DIRECTIONS:
Scan the data below. Pull out each line where "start" occurs.

DATA EXCERPT:
▼

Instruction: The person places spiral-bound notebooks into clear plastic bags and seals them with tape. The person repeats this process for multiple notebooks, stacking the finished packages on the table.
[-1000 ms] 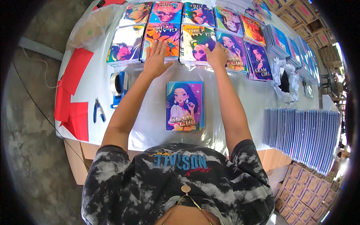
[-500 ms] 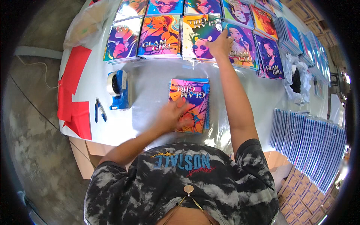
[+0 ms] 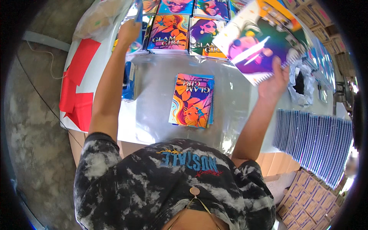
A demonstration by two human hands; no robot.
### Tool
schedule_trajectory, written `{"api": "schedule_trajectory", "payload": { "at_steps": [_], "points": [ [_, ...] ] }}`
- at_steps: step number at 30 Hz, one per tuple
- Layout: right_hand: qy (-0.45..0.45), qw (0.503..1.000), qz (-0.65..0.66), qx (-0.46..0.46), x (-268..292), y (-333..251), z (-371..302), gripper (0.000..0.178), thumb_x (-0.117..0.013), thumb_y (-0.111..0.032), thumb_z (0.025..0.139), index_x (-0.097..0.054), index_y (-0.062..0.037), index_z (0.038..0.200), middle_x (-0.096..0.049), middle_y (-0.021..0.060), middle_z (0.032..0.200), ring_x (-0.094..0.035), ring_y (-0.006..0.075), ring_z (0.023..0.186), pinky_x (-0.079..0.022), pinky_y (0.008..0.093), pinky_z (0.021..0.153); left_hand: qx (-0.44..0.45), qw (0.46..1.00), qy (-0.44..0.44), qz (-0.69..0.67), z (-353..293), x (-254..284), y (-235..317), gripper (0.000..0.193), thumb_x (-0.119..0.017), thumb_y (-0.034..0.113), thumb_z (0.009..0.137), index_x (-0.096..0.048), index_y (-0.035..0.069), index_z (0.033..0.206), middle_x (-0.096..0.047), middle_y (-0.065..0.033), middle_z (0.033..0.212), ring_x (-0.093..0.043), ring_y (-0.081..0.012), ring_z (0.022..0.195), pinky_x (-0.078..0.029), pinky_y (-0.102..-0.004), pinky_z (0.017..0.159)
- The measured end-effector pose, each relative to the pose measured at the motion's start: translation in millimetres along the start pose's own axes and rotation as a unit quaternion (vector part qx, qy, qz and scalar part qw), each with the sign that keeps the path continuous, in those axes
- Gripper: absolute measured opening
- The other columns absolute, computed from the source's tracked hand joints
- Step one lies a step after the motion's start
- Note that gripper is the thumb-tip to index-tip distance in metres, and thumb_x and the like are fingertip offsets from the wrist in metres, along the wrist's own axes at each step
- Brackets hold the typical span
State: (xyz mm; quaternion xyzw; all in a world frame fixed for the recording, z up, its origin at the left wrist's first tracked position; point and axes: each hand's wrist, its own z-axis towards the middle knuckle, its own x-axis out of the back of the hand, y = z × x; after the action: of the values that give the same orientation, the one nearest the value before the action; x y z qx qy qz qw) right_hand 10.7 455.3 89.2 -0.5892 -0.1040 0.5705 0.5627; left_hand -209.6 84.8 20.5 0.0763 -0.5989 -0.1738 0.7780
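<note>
Raised over the right part of the table, my right hand (image 3: 274, 81) is closed on the spiral edge of a notebook (image 3: 255, 48) with a green, purple and white cover, held tilted. At the far left, my left hand (image 3: 129, 34) grips a notebook (image 3: 138, 10) seen almost edge-on and partly blurred, above the leftmost pile. In the middle of the table lies a small, slightly uneven stack of spiral notebooks (image 3: 191, 101), an orange and purple cover on top. Neither hand touches it. Behind it stand piles of notebooks with an orange cover (image 3: 168, 32) and a green-purple cover (image 3: 205, 32).
A blue tape dispenser (image 3: 129, 82) stands partly behind my left forearm. Red sheets (image 3: 82, 63) lie along the left edge. At the right are crumpled plastic (image 3: 303, 80) and a long row of upright notebooks (image 3: 314, 142). Boxes (image 3: 306, 199) are stacked on the floor.
My left hand has left the small stack and reached to the far left pile, taking a notebook. My right hand has lifted a notebook from the back row and drawn it right.
</note>
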Motion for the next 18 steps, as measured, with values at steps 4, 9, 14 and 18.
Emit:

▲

ANSWER FOR THIS EXERCISE:
- The measured end-effector pose, each relative to the pose measured at the motion's start: translation in millimetres along the start pose's own axes and rotation as a unit quaternion (vector part qx, qy, qz and scalar part qw), each with the sign that keeps the path continuous, in those axes
- Step one lies a step after the motion's start

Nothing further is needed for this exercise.